するとその瞬間、二人の元に一人の男性が歩み寄ってきた。シャンパングラスを片手で弄びながらゆっくりと歩いてくるその姿を見て、勇気は再び顔をこわばらせる。
「やあやあどうも、宮田勇気君。それとあなたは……前社長の秘書をなさっていた……」
「澤田佳代子です。この度は新社長就任おめでとうございます、横島健吾さん」
佳代子は社交辞令的な笑みを浮かべながら、健吾と握手を交わした。
「ああ、そうかそうか、佳代子さん。

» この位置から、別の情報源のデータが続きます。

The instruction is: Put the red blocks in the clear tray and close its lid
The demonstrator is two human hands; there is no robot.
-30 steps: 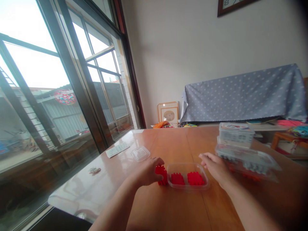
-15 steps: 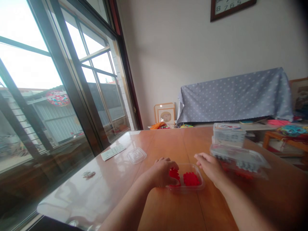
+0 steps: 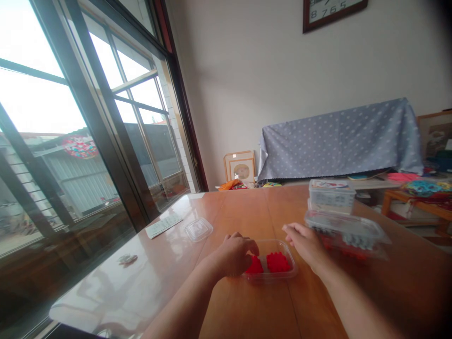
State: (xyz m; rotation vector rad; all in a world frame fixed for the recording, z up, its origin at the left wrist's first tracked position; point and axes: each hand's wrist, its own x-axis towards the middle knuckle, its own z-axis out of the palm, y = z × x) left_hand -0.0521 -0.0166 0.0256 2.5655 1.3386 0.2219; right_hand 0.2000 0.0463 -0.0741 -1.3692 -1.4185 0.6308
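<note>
Head view, over a glossy brown desk (image 3: 243,212). Left hand (image 3: 236,254) half open, palm down, fingers bent over the left end of a clear tray (image 3: 271,276); its thumb is hidden, and I cannot tell whether it grips the left red block (image 3: 255,267) beneath. That block lies in the tray's left half, partly covered by the fingers; the right red block (image 3: 278,262) lies in the right half, a gap between them. Right hand (image 3: 305,246) half curled just beyond the tray's right end, nothing visible in it; cannot tell whether thumb and fingers meet. Near it, farther right, a clear package (image 3: 348,227) with grey and red pieces; behind that, a lidded clear box (image 3: 332,197). Left of the tray, a clear lid (image 3: 198,229) and, next to it, a printed sheet (image 3: 164,225).
</note>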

そうだったそうだった……それと勇気君、君とは信弘さんの葬式で会話した以来だね」
佳代子との握手を早々に切り上げた健吾が、今度は勇気に手を差し出してきた。佳代子は心配そうな表情で勇気を見やる。彼は少しぎこちない笑みを顔に貼り付け、健吾の握手に応じた。
「ええ、そうですね。お久しぶりです」
勇気の握手する手に、自然と力がこもる。
「あー……もういいかな?」
なかなか手を離そうとしない勇気に、健吾は少し困ったような表情で言った。
「あっ、す、すいません」
そう言って勇気は手を離した。
「いや、気にする必要はないよ。緊張してしまうのは仕方のないことさ。……そうだ、勇気君。後で君にスピーチを頼みたいんだが……どうかな?」
そう言った健吾の表情は、きわめて爽やかなものであった。彼の突然の申し出に、勇気は焦りをあらわにする。
「えっ……スピーチですか?」
「ああ、そうさ。せっかく私が尊敬する前社長のご子息に来ていただいたんだからね。別に、長く話す必要はない。本当に少しだけでいいんだ」
健吾は微笑みながら言った。その顔からは、彼の真意を読み取ることができない。
「わ、分かりました……」
彼に半ば気圧される形で、勇気は承諾する。
「ああそうかい、ありがとう!それでは、私はこれで失礼するよ」
そう言って健吾は佳代子の方を一瞥し、そそくさとその場を立ち去って行った。
「ああ……最悪だ……スピーチなんて僕できませんよ……」
勇気は絶望した表情で呟く。佳代子はそんな彼の肩をポン、と優しく叩いた。
「……こうなったら、なるようにしかならないわ」
そう言いながら彼女は、グラスの中のシャンパンを豪快に飲み干した。